I laughed and sniffed and said I really don’t want to see it that way. They gave me some baby wipes and I started to walk towards home.
Once Sweetie picked me up, I could really unleash the tears. “I feel like a kid.” I kept saying. “I feel like a kid.”
I don’t know why that was the feeling, except that the day had wiped away some naïveté that I really didn’t want to lose. I didn’t feel like an adult woman with all kinds of worth and accomplishments. I felt like a little girl whose body (which she absolutely loves) somehow makes people not see her. Which somehow makes me seem less respectable.
We spent a quite evening at home, went for a little walk. We watched lots of sitcoms. There were these terrifying ads for a Family Guy episode wherein Meg (the teenage daughter) gets kidnapped and tortured, dragged all around in her underwear, and her dad offers 2$ for her safe return. On a comedy! It’s a network show I’m sure many of my elementary-age students watched. How could I NOT feel like the world is a fucking terrifying place?
I don’t want to feel all dark and threatened, helpless. A month ago, I felt strong and beautiful, like something wonderful was emerging from me. But where in the world is safe for that version of me, if even the nicest guys reduce me to a floating set of bosoms?

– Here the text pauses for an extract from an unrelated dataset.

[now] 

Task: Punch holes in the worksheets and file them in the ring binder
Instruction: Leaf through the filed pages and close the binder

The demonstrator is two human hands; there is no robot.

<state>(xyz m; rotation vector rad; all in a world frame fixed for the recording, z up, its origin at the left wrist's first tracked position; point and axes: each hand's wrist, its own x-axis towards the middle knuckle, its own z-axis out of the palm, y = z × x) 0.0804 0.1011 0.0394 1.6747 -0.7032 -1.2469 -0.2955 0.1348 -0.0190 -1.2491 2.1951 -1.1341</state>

Because this is not a bad guy, none of these guys are evil and maybe not even intentionally mean. They just seem so conditioned by stereotypes and expectations that they can’t see me, and sometimes I can’t see myself. I know that lots of men are not like that, I hate the way my fears lead me to confirm them over and over. Because I may not be leading with my boobs, but at this point, I am leading with my fears. I’m not sure what the solution is to that.